[EXERCISE] Could you show each line of the records that contains the word "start"?

[Records drawn from a dataset]
━━━━━━
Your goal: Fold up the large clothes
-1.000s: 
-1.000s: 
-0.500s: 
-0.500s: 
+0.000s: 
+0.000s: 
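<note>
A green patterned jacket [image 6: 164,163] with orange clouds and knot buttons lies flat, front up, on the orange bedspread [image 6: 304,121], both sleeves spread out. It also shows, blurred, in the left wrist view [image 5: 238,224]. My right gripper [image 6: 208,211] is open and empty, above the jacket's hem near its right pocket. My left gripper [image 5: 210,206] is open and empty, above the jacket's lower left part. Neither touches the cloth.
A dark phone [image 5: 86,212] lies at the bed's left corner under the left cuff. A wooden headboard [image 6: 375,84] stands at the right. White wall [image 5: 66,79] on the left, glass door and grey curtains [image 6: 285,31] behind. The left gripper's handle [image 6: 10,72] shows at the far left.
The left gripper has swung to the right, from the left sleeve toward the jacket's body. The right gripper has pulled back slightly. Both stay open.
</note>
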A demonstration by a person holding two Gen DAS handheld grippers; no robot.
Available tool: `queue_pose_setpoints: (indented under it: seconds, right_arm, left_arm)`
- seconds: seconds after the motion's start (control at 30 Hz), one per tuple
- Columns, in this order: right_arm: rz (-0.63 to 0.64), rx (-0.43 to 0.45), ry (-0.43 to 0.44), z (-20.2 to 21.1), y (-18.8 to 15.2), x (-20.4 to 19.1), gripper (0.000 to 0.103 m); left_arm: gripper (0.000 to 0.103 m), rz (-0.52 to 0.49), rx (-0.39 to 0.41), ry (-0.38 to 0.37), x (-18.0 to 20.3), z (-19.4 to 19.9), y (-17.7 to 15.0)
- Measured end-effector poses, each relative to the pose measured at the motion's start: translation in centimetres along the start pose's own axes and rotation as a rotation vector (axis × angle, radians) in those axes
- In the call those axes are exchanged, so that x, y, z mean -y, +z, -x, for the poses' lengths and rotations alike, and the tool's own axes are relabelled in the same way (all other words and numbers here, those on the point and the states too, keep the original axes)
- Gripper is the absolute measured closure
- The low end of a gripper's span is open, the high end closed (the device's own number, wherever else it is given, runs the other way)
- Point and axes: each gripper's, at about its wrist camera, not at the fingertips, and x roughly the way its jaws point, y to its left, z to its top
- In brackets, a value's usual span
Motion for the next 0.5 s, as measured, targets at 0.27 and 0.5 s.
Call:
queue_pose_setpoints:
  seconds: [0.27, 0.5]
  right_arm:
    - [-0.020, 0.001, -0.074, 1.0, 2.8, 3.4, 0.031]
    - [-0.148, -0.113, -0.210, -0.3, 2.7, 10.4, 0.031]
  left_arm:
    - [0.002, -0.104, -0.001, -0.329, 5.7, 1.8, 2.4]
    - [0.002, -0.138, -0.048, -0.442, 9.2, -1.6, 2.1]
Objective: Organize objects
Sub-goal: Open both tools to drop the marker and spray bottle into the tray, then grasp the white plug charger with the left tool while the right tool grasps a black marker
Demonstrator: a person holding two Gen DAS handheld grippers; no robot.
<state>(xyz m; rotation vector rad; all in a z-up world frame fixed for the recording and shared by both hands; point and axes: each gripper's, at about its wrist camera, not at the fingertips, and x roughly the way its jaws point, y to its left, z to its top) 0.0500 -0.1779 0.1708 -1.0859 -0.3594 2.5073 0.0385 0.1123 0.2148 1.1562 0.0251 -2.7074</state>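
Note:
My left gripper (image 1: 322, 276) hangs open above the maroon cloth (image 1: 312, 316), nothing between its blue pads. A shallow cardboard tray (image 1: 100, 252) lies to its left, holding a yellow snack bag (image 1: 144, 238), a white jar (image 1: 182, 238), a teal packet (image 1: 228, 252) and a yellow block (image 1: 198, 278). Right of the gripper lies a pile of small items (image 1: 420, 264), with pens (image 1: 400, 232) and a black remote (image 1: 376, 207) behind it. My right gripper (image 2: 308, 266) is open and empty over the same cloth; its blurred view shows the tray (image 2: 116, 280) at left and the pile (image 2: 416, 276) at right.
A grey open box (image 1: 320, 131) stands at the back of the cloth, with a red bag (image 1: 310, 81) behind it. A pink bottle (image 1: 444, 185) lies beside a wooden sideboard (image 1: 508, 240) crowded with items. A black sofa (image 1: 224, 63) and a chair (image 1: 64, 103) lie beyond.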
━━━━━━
[TASK RESULT]
- seconds: seconds after the motion's start (control at 30 Hz), one per tuple
- Measured end-effector poses, each relative to the pose measured at the motion's start: translation in centimetres along the start pose's own axes and rotation as a rotation vector (axis × angle, radians) in those axes

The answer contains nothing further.